Fig. 4

LINC01320 recruits PURB to the DDB2 promoter. (A) Diagram showing the PNRs in the promoter region of DDB2. (B, C) ChIP-qPCR of PURB-associated DNA sequences in the PURB-binding region of the DDB2 promoter in (B) SKOV3 and (C) OVCAR3 cells.
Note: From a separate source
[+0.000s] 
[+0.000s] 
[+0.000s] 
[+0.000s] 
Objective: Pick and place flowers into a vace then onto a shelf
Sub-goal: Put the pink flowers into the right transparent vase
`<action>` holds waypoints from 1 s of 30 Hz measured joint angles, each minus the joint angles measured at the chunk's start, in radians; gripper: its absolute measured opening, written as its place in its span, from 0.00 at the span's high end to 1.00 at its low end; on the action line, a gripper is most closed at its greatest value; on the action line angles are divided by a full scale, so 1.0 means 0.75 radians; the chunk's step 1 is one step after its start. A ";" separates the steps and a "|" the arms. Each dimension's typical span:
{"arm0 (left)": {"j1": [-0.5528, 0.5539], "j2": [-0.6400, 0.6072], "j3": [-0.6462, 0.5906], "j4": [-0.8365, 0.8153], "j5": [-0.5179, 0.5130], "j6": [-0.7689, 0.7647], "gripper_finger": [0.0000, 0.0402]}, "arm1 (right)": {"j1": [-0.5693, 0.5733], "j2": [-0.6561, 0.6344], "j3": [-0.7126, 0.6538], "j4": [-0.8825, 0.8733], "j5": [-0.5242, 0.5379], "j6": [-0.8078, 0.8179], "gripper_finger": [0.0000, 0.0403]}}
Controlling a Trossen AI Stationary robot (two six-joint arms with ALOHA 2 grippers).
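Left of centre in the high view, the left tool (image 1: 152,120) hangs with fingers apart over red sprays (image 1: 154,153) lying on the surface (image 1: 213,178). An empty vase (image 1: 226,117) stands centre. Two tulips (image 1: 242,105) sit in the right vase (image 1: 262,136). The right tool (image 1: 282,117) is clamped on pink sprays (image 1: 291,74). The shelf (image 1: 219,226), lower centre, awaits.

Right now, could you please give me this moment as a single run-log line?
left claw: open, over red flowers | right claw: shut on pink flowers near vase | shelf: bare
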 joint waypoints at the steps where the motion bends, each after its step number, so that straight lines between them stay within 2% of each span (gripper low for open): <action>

The GAPDH gene was used as a negative control, n = 3 per group. (D) After treatment of OC cells with OE-EV, OE-PURB, or OE-PURB + si-LINC01320 for 48 h, DDB2 expression levels were determined by qRT-PCR assays, n = 4 per group. (E) The dual luciferase reporter assay measured the luciferase activity of wild-type (WT) and mutant (Mut) DDB2 reporter genes, n = 6 per group. (F, G) After treatment of OC cells with OE-EV, OE-PURB, or OE-PURB + si-LINC01320 for 48 h, dual luciferase report analysis verified the luciferase activity of WT and Mut DDB2 reporter genes in SKOV3 (F) and OVCAR3 (G) cells, n = 6 per group. (H, I) After treatment of OC cells with si-NC or si-LINC01320 for 48 h, ChIP-qPCR of PURB-associated DNA sequences in the PURB binding region of the DDB2 promoter in SKOV3 (H) and OVCAR3 (I) cell lines transfected with si-LINC01320 or si-NC, n = 3 per group. *P < 0.05, **P < 0.01, ***P < 0.001, n.s., not significant.